Tentei reencontrar as andorinhas, mas só consegui me deparar com helicópteros. Menos poéticos, mais eficazes. Se bem que andorinhas (no plural) fazem verão, helicópteros fazem barulho. 

Decidi que esse texto seria como uma canção de Djavan, sujeito a várias interpretações. Outro dia brincava com meus filhos sobre o que poderia significar a letra de Sina. 

O mais próximo que consigo imaginar é uma aventura no motel no momento do orgasmo. “A luz de um grande prazer é irremediável neon, quando o grito do prazer açoitar o ar réveillon”. Mas não garanto que seja isso, nem consultei o Google para saber. 

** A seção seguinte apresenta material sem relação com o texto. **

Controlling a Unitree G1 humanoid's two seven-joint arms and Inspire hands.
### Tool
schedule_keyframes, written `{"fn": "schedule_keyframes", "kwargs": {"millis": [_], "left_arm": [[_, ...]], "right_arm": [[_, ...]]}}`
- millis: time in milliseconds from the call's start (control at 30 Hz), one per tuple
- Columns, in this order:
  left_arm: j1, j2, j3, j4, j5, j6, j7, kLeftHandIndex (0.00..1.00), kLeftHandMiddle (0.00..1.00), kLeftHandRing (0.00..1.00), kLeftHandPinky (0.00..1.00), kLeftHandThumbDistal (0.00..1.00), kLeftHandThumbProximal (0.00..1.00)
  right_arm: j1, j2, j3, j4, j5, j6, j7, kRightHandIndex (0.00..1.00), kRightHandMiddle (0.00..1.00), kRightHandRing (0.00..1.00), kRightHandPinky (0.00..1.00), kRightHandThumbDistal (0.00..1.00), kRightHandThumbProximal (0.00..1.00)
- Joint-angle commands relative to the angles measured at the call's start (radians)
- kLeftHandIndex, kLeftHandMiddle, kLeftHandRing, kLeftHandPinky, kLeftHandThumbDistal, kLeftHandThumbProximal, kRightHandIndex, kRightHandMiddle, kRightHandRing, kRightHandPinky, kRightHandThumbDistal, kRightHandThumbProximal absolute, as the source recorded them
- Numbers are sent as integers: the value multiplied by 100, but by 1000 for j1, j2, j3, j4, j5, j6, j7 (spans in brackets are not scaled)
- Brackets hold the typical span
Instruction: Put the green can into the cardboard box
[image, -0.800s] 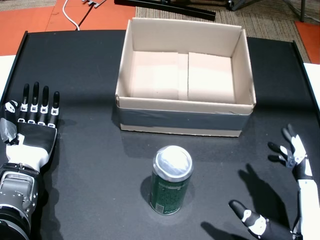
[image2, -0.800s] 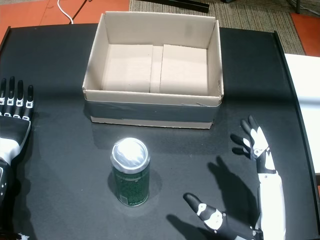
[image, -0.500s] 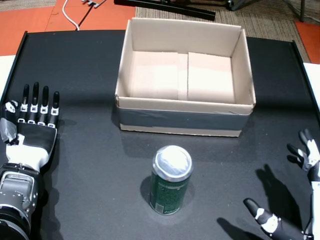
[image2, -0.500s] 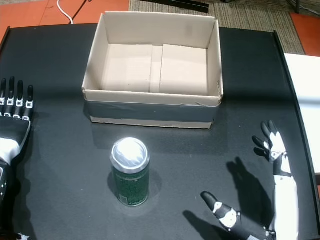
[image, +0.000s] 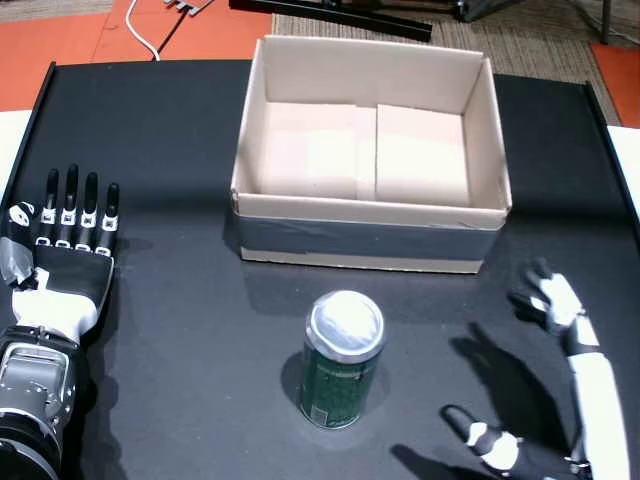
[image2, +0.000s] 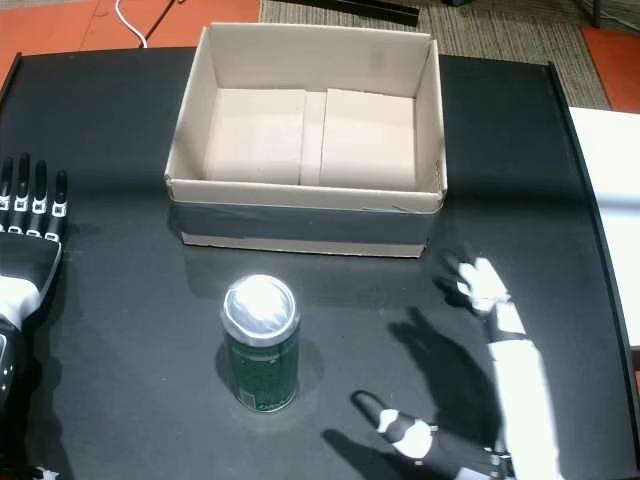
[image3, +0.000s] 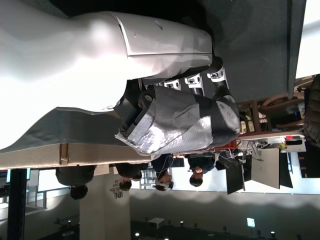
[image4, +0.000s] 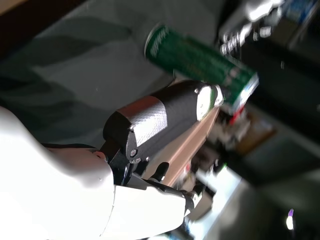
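Hovering w/ fingers spread, right hand (image: 560, 390) beside green can (image: 340, 360).

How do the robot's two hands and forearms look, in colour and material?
The left hand has a white and black shell, black fingers with small white and silver joint plates, and a silver metal wrist. The right hand is mostly white, with black fingertips; its thumb shows textured black casing in the wrist view.

The left hand (image: 65, 255) lies flat with its fingers straight together, while the right hand (image: 565, 400) is raised, fingers spread wide.
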Motion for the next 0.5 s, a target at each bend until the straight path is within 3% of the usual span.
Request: {"fn": "schedule_keyframes", "kwargs": {"millis": [0, 33, 133, 267, 333, 467], "left_arm": [[19, -4, -4, 8, 11, 2, 14, 53, 54, 64, 76, 0, 57], [19, -3, -4, 9, 12, 3, 14, 53, 54, 64, 76, 0, 58], [19, -3, -4, 9, 12, 3, 15, 53, 53, 61, 73, 0, 58], [20, -3, -4, 9, 12, 2, 6, 53, 52, 60, 73, 0, 57], [22, -3, -1, 9, 9, 5, 2, 53, 52, 61, 74, 0, 56], [20, -4, 1, 8, 7, 1, 8, 53, 53, 63, 76, 0, 56]], "right_arm": [[-24, 17, 1, 61, 67, 7, 102, 81, 87, 94, 98, 100, 36], [-41, 35, -13, 101, 131, -4, 197, 81, 87, 94, 97, 100, 29], [-94, 71, -63, 155, 326, 36, 522, 80, 90, 95, 95, 100, 29], [-156, 88, -126, 155, 484, 157, 859, 84, 93, 98, 97, 100, 40], [-183, 97, -156, 146, 550, 213, 1005, 85, 94, 98, 97, 100, 35], [-216, 109, -204, 134, 622, 274, 1172, 84, 94, 96, 97, 100, 38]]}}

 Voltando às andorinhas, enquanto escrevia me deparei com uma delas perdida, voando em direção contrária. Não sei falar “andorinês” e avisar que as outras estavam indo em direção ao Morro Dois Irmãos. 

Depois pensei que nada me garante que a Andorinha faça parte do mesmo grupo. Aliás, existem vários coletivos para pássaros: bando, revoada, passarinhada, passarada, passaredo. Vai depender da escolha poética do freguês. Por exemplo, um rouxinol deve ser um passaredo, pomposo. Urubu é bando, apesar da nobreza nas arquibancadas. Pintassilgo, certamente é passaredo, papagaio, pela zona que faz, sem glamour, forma uma passarinhada. Um grupo de garças  eu descreveria como um passaredo, elegante e imponente. Bem esse parágrafo pode ser interativo. Escolha o pássaro e encaixe no coletivo de sua preferência. 

A gente vê o pássaro e pensa em liberdade, mas não lembra que ele tem que se proteger dos pássaros maiores, que são seus predadores e das balas de chumbinho dos que atiram pelo prazer de matar e testar a pontaria. 

Escrevi, contemplei e nesse tempo as andorinhas não voltaram e enquanto eu esperava por elas, o tempo fechou, começou a chover e eu meus planos de nadar no fim da tarde foram literalmente por água a baixo. Mas pelo menos tinha esse arco-íris da foto.